Required work – Nothing but the lines from the top of the data to the line holding "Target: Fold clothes" should be printed, word for word and both ends included; leave the pictures out.

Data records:
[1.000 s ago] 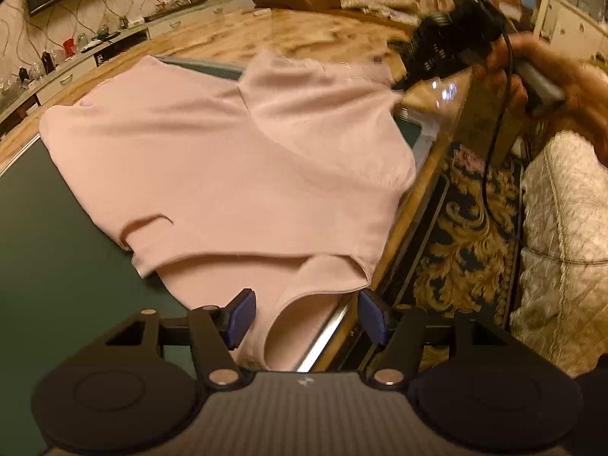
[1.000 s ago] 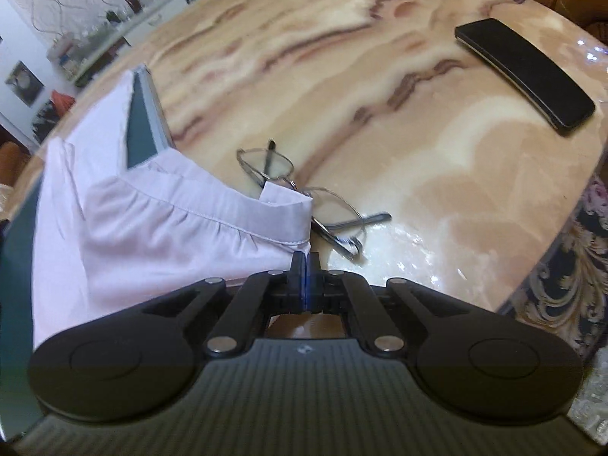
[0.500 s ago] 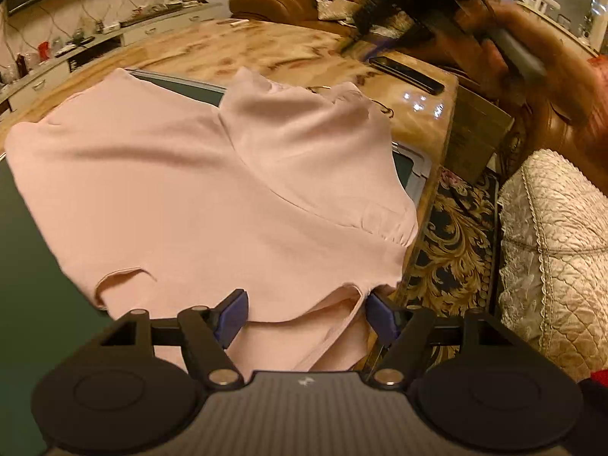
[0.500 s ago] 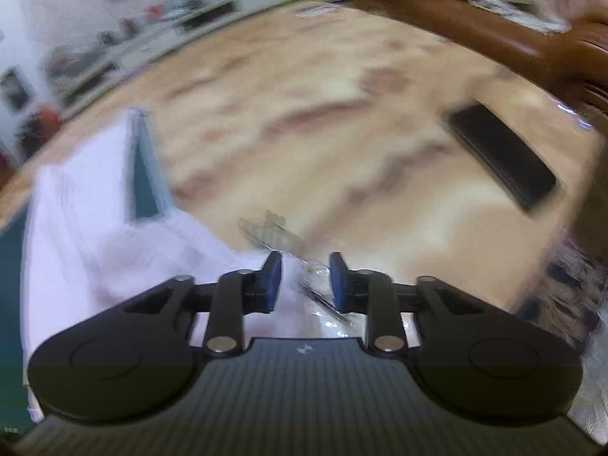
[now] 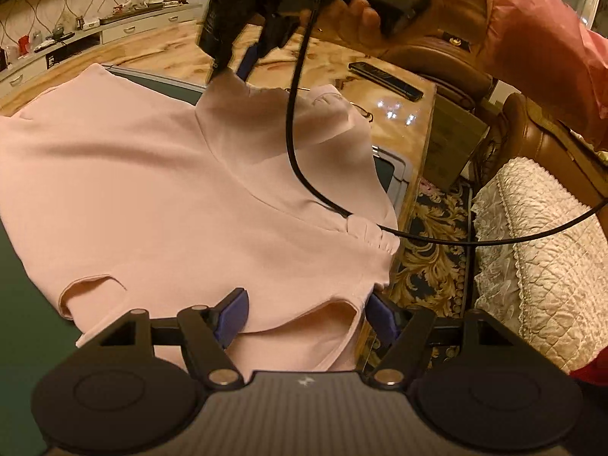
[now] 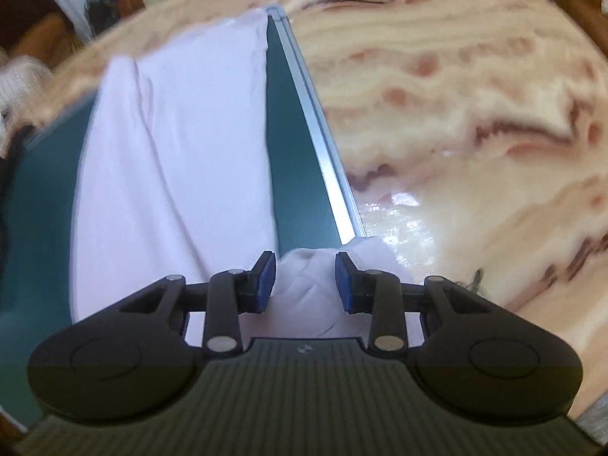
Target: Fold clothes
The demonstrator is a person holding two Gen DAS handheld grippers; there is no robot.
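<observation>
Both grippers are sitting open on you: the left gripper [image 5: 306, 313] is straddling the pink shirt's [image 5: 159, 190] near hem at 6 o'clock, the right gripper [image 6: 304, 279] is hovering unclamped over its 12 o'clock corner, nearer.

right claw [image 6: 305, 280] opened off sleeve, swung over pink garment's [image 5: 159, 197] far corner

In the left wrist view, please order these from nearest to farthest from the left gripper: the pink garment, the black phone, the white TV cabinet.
1. Pink garment, between the left gripper fingers.
2. Black phone, upper right, on the marble table.
3. White TV cabinet, far upper left.
</observation>
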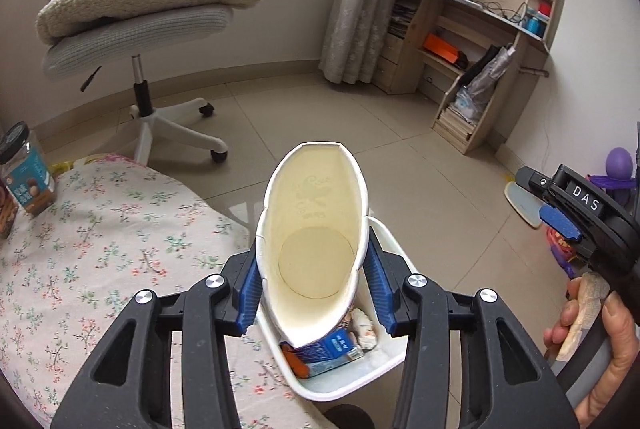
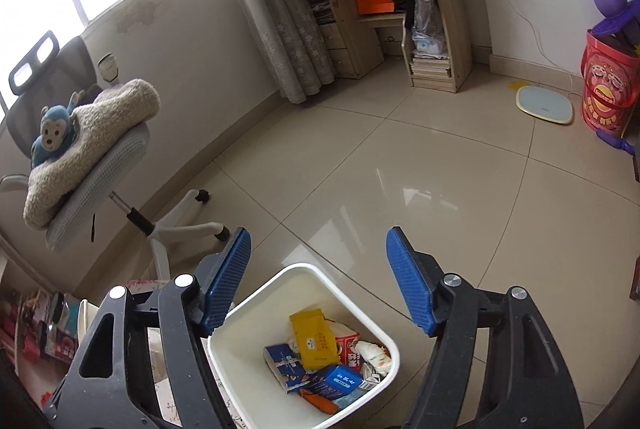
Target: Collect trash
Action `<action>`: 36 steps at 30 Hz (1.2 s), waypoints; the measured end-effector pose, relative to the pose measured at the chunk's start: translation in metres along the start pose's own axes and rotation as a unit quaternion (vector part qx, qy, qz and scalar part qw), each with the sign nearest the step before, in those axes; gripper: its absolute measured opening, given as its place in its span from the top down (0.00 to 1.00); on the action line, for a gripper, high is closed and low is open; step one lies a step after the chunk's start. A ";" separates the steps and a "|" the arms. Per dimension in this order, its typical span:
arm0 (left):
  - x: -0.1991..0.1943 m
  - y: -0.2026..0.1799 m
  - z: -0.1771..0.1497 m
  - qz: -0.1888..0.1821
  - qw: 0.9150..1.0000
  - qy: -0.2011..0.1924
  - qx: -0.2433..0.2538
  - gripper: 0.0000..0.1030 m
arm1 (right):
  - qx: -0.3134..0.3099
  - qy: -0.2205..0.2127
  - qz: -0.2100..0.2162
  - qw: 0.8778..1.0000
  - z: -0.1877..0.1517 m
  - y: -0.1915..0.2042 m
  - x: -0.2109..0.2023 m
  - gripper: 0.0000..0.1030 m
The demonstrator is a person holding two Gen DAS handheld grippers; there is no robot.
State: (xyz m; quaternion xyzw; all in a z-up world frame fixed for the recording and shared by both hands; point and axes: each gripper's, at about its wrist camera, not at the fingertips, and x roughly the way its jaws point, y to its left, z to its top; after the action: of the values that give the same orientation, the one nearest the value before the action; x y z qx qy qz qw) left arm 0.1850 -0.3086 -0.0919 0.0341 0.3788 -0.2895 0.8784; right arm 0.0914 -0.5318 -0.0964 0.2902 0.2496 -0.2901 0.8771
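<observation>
My left gripper [image 1: 314, 249] is shut on a squashed white paper cup [image 1: 316, 213], whose mouth faces the camera. The cup hangs over a white bin [image 1: 344, 389] that stands beside the floral-cloth surface [image 1: 100, 249]. In the right wrist view my right gripper [image 2: 318, 241] is open above the same bin [image 2: 248, 301], with nothing between its blue pads [image 2: 408, 281]. Inside the bin lie a yellow packet [image 2: 314, 339], a blue box [image 2: 340, 383], an orange item [image 2: 320, 403] and crumpled paper. The right gripper [image 1: 560, 221] also shows at the right edge of the left wrist view, held by a hand [image 1: 612, 341].
A grey office chair [image 2: 100, 181] carries a beige blanket and a blue monkey plush [image 2: 50, 133]. A snack jar [image 1: 24, 173] stands on the floral cloth. A wooden desk shelf [image 2: 400, 9], a bathroom scale [image 2: 544, 105] and a red bucket [image 2: 608, 85] line the far wall.
</observation>
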 end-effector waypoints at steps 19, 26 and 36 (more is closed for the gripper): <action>-0.047 -0.027 0.015 0.125 0.982 -0.129 0.056 0.07 | -0.041 -0.112 -0.060 0.991 -0.006 0.004 -0.057 0.06; -0.105 0.013 0.008 0.186 0.962 -0.199 0.022 0.06 | -0.084 -0.132 -0.030 0.987 -0.031 0.056 -0.086 0.06; -0.163 0.091 -0.023 0.238 0.949 -0.208 -0.023 0.06 | -0.145 -0.097 0.046 0.984 -0.085 0.142 -0.103 0.06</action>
State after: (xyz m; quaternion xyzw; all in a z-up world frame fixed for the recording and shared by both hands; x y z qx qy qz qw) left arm 0.1299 -0.1480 -0.0107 0.0417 0.1756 -0.0642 0.9815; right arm 0.0884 -0.3447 -0.0428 0.1414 0.1898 -0.2371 0.9422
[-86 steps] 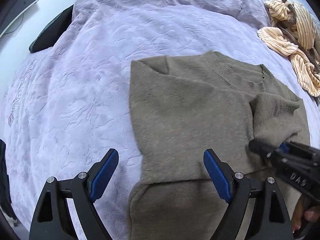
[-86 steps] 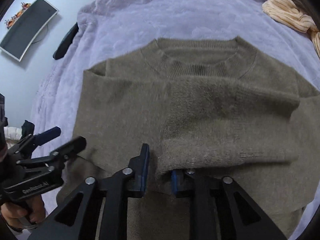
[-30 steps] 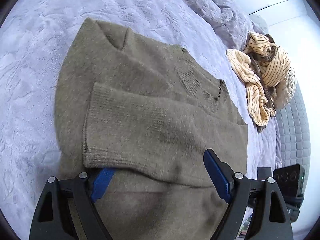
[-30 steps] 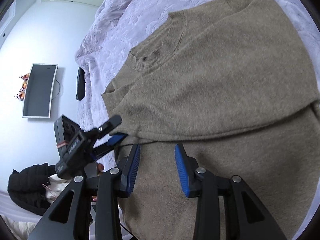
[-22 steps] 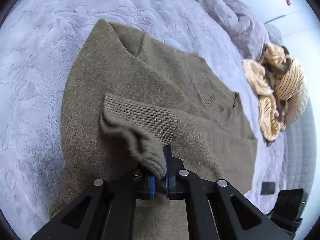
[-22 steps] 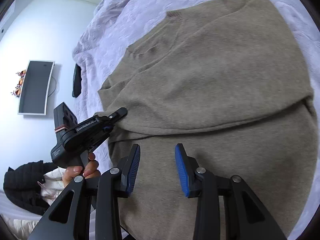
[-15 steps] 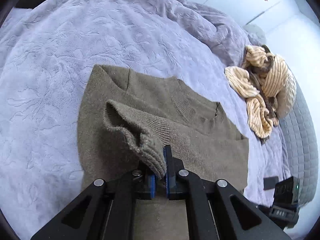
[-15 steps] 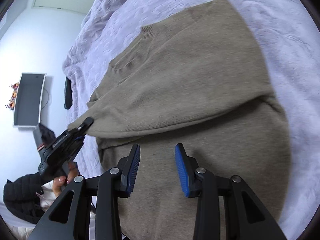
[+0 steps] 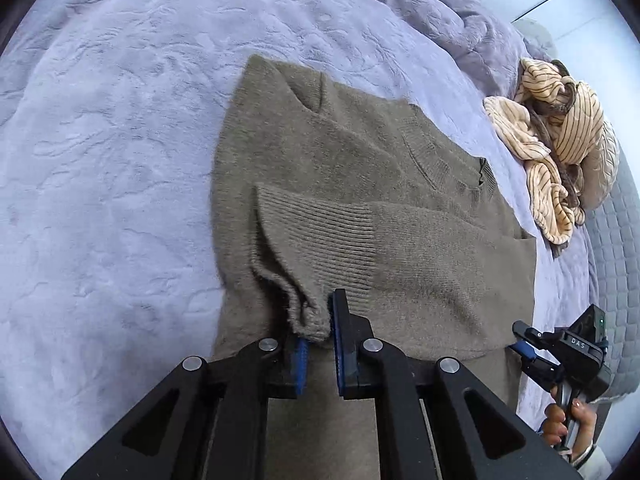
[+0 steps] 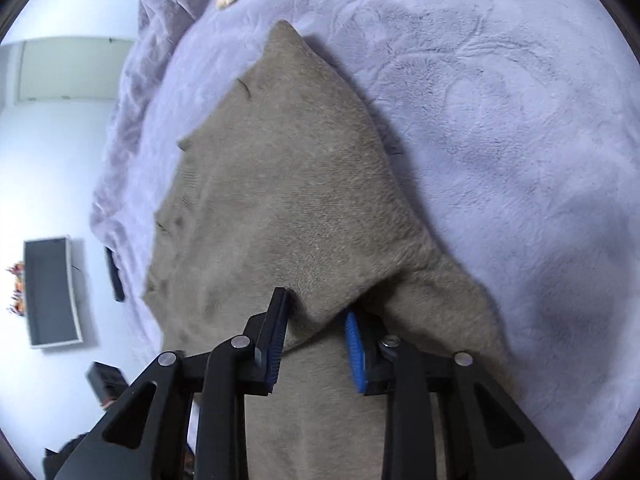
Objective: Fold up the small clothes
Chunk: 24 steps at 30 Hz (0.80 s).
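While the olive-brown knitted sweater [image 9: 360, 184] is lying spread on the lilac embossed plush blanket [image 9: 120, 128], its ribbed cuff [image 9: 316, 248] is being pinched between the blue pads of the left gripper [image 9: 318, 344], whose jaws are pressed together on the knit at the near edge of the folded-over sleeve. Only in the left wrist view are the neckline, the crumpled cream-and-brown striped garment [image 9: 556, 152] at the far right of the bed, and the right gripper [image 9: 520, 338] held in a hand [image 9: 566, 424] beside the sweater's right edge being shown. Only in the right wrist view are a grey wall-mounted screen [image 10: 50, 292] and the sweater's pointed far corner being shown. There the right gripper [image 10: 316, 336] is being closed, with a raised fold of the sweater [image 10: 288, 208] lying between its blue pads; whether the pads are already pressing on the fold cannot be told.
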Available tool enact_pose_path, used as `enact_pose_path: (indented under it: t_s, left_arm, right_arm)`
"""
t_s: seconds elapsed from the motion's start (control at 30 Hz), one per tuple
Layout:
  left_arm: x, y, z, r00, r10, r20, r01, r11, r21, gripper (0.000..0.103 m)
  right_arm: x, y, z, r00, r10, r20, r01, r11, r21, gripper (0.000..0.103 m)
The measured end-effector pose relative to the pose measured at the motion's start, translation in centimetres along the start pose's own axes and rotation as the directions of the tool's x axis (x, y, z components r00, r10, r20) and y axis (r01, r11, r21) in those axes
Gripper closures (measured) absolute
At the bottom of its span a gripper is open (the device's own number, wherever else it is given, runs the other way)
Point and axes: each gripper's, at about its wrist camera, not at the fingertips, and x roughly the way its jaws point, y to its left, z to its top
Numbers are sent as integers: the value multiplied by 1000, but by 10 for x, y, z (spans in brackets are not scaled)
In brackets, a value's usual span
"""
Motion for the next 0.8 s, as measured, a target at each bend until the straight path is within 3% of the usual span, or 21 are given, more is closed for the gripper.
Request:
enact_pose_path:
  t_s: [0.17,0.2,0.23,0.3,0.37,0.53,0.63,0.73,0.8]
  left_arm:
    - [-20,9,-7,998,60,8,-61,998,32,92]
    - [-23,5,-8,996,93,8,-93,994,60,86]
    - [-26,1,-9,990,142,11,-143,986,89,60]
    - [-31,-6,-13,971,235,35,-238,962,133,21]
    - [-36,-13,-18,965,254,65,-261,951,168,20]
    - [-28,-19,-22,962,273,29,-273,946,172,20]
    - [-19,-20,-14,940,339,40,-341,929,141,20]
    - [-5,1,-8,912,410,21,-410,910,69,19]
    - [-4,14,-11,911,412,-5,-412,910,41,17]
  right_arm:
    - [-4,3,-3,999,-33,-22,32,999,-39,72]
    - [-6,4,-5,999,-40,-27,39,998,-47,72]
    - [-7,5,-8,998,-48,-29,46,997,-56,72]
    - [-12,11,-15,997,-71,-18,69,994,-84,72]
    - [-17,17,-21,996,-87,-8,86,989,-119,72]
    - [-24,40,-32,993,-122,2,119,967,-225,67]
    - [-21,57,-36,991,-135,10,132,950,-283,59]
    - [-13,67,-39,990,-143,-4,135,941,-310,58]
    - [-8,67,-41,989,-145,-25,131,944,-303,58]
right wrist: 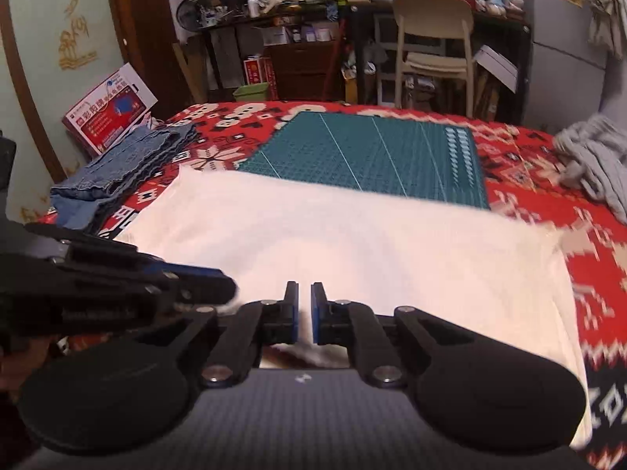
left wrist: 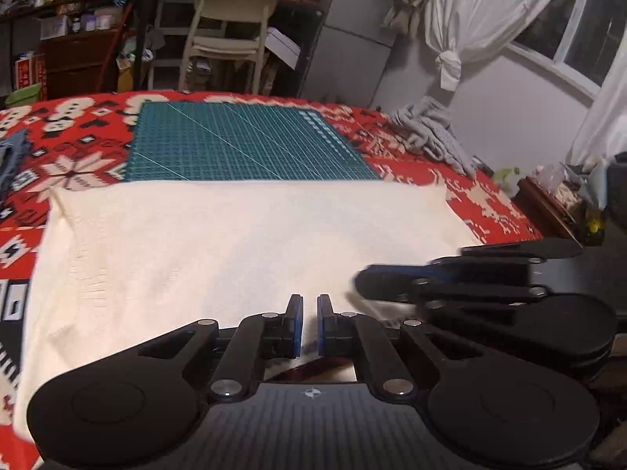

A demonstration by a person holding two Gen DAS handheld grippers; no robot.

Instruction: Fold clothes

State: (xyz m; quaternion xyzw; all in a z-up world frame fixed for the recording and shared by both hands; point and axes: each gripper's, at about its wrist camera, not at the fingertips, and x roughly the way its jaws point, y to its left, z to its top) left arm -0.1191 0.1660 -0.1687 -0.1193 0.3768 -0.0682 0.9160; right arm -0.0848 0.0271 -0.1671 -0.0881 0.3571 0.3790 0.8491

Output of the task –
[1.000 s ago] 
[1.000 s ago] 
[0.500 s ago] 
[0.500 s ago] 
[now] 
[now] 
Target: Fold clothes

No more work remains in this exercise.